Work out how many lines of the listing below contain the word "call". Respond with that number only.

● ● ● ●

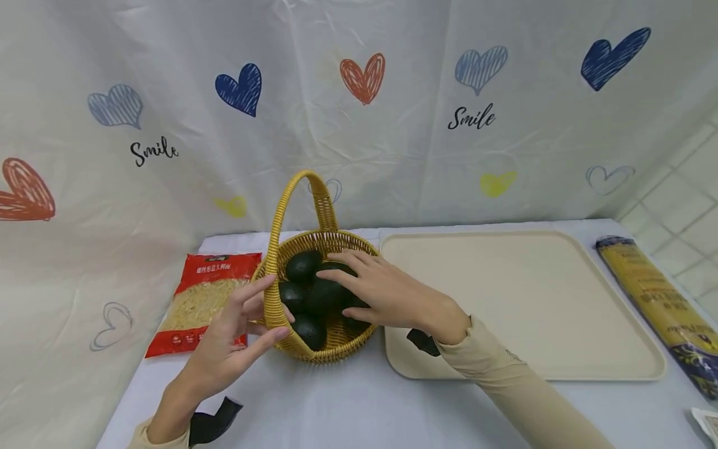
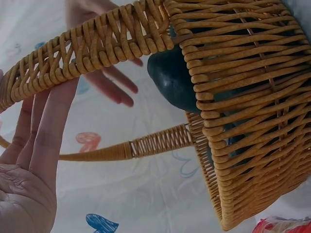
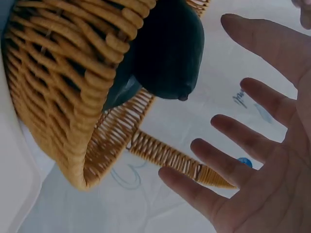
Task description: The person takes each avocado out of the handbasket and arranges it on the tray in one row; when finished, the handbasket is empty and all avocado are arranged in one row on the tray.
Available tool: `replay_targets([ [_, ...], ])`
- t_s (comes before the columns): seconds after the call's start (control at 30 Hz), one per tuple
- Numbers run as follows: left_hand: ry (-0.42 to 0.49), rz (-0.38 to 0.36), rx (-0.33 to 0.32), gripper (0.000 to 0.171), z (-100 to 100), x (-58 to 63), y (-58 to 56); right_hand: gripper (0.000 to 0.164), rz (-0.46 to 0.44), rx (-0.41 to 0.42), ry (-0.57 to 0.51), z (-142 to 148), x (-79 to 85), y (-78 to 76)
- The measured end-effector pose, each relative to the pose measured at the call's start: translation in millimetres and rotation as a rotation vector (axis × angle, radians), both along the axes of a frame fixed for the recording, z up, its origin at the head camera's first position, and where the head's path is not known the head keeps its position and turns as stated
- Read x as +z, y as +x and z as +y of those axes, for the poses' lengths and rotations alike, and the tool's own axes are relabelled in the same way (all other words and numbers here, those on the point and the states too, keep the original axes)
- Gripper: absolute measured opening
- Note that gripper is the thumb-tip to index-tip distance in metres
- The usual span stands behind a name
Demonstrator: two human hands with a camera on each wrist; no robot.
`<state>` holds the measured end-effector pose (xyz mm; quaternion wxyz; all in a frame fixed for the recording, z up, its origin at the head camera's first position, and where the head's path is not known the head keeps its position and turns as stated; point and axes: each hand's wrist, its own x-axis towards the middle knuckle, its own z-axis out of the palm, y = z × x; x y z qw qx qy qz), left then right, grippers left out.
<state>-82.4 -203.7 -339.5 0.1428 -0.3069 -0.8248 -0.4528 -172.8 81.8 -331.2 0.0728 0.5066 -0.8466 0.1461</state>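
Observation:
A yellow woven basket (image 1: 336,355) with a tall arched handle (image 1: 278,224) holds several dark green avocados (image 1: 325,296). My left hand (image 1: 227,337) is at the handle's near left side, its fingers fairly straight against the wicker in the left wrist view. Spread out over the basket is my right hand (image 1: 387,290), palm down, partly hiding the avocados. From the right wrist, its fingers (image 3: 240,133) look extended and apart from the large avocado (image 3: 170,48) that rises above the rim.
A beige tray (image 1: 505,299) lies right of the basket. Behind the left hand is a red pasta bag (image 1: 196,299). Along the right side lies a long yellow packet (image 1: 662,305), with a white item (image 1: 705,421) at the corner. A printed curtain (image 1: 415,162) hangs behind.

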Motion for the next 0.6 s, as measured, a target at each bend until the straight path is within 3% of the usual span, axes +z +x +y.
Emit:
replay_targets([
  [0.23, -0.008, 0.009, 0.016, 0.091, 1, -1.4, -0.4, 0.053, -0.066, 0.082, 0.055, -9, -3.4, -7.4],
  [0.6, -0.027, -0.017, 0.021, 0.087, 1, -0.3, 0.3, 0.05, -0.117, 0.115, 0.046, -16, -13.0, -13.2],
])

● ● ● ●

Response box:
2